WHAT THIS TASK INVOLVES:
Print the entries exactly as given.

DATA TO PROCESS:
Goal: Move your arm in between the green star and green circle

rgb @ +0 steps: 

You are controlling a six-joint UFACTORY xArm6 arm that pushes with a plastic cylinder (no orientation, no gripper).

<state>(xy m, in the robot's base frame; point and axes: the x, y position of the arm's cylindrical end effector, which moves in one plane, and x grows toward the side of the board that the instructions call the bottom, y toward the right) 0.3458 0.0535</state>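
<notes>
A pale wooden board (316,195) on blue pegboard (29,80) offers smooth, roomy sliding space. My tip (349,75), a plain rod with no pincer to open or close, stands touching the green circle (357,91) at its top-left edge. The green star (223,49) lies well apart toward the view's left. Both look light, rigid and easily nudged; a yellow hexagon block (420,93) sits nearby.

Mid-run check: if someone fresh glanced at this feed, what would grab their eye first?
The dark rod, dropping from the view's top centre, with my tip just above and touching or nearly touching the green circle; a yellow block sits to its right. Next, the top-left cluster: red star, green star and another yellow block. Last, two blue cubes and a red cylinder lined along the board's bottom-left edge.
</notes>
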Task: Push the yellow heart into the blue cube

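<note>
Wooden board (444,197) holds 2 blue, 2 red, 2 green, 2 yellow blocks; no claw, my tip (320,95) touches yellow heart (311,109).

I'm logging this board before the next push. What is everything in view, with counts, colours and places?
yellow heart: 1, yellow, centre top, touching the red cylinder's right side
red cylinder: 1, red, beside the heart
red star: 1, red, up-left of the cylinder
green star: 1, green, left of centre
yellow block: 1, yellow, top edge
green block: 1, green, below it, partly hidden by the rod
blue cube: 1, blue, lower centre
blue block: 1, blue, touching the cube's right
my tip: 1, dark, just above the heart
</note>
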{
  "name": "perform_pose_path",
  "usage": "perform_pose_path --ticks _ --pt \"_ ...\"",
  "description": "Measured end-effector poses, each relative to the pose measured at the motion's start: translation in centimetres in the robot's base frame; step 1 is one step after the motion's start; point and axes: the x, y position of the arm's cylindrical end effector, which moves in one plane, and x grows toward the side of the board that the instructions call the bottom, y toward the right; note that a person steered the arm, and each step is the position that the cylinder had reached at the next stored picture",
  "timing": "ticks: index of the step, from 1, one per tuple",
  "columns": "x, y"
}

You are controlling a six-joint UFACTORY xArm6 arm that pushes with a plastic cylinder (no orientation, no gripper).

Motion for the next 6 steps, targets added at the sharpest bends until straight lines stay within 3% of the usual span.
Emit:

OUTPUT BELOW:
Goal: Move your arm in between the green star and green circle

rgb @ +0 steps: 

You are controlling a six-joint UFACTORY xArm6 arm that pushes with a plastic cylinder (no orientation, no gripper).

<state>(xy m, in the robot's base frame; point and axes: the x, y position of the arm's cylindrical end effector, which moves in one plane, and x grows toward the side of the board that the instructions call the bottom, y toward the right) 0.3458 0.0535</state>
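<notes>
A pale wooden board (316,195) on blue pegboard (29,80) offers smooth, roomy sliding space. My tip (349,75), a plain rod with no pincer to open or close, stands touching the green circle (357,91) at its top-left edge. The green star (223,49) lies well apart toward the view's left. Both look light, rigid and easily nudged; a yellow hexagon block (420,93) sits nearby.

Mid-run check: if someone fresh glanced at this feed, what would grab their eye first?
The dark rod, dropping from the view's top centre, with my tip just above and touching or nearly touching the green circle; a yellow block sits to its right. Next, the top-left cluster: red star, green star and another yellow block. Last, two blue cubes and a red cylinder lined along the board's bottom-left edge.
</notes>
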Task: Push the yellow heart into the blue cube

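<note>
Wooden board (444,197) holds 2 blue, 2 red, 2 green, 2 yellow blocks; no claw, my tip (320,95) touches yellow heart (311,109).

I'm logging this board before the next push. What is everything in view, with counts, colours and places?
yellow heart: 1, yellow, centre top, touching the red cylinder's right side
red cylinder: 1, red, beside the heart
red star: 1, red, up-left of the cylinder
green star: 1, green, left of centre
yellow block: 1, yellow, top edge
green block: 1, green, below it, partly hidden by the rod
blue cube: 1, blue, lower centre
blue block: 1, blue, touching the cube's right
my tip: 1, dark, just above the heart
</note>
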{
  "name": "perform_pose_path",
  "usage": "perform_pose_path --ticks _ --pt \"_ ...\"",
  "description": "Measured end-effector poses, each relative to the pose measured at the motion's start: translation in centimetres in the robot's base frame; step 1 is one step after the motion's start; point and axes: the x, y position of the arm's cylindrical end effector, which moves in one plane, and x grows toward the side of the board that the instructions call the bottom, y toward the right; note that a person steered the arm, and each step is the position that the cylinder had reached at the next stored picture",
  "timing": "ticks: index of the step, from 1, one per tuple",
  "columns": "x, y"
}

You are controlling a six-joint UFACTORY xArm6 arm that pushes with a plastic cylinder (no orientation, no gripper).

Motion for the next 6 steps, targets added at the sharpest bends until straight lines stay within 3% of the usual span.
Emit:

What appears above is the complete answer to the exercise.